• [Exercise description]: Output the data that follows, keeping every line identical.

• [Information provided]:
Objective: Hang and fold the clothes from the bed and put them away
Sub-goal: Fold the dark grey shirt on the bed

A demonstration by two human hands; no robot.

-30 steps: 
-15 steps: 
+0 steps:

• [Result of this task]:
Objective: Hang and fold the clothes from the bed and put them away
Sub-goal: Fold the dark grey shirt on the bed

A demonstration by two human hands; no robot.

-30 steps: 
-15 steps: 
+0 steps:

No additional answer text is required.